### Activity
Lines outside the range are not wanted. Give again exactly the lines between the line holding "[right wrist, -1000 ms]" and the line holding "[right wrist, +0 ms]", inclusive, from the listing below.

___

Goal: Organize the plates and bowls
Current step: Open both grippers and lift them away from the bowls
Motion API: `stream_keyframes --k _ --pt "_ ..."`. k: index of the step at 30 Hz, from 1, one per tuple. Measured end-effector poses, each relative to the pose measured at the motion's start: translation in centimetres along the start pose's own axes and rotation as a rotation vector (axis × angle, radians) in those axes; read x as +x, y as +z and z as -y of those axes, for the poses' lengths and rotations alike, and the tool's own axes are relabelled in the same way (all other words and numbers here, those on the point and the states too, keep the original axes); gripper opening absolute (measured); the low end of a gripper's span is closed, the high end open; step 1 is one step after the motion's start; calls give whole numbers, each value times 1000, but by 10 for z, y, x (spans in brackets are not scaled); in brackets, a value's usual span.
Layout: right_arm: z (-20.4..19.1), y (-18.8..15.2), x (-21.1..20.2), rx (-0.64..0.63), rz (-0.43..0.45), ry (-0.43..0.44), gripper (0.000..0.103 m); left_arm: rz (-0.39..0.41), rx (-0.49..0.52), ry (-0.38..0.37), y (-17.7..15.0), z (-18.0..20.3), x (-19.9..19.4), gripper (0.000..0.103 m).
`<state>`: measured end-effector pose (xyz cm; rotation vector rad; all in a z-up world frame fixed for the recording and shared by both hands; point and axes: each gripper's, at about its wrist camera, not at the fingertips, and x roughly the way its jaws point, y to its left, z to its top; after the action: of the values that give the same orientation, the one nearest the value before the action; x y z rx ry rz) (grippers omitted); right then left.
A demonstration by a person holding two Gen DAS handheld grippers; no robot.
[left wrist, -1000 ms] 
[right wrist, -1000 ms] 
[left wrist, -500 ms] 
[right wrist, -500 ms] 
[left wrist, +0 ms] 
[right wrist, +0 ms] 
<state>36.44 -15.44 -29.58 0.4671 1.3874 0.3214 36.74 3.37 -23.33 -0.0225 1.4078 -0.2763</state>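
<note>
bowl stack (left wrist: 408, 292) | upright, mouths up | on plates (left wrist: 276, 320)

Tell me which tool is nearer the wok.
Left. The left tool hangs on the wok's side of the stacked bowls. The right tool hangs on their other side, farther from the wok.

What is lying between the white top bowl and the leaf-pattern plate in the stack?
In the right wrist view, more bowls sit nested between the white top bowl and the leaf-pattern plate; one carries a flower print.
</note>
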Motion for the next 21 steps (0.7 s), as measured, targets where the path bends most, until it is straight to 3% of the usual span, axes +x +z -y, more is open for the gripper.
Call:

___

### Your solution
[right wrist, -1000 ms] 
[left wrist, -500 ms] 
[right wrist, -500 ms] 
[left wrist, +0 ms] 
[right wrist, +0 ms] 

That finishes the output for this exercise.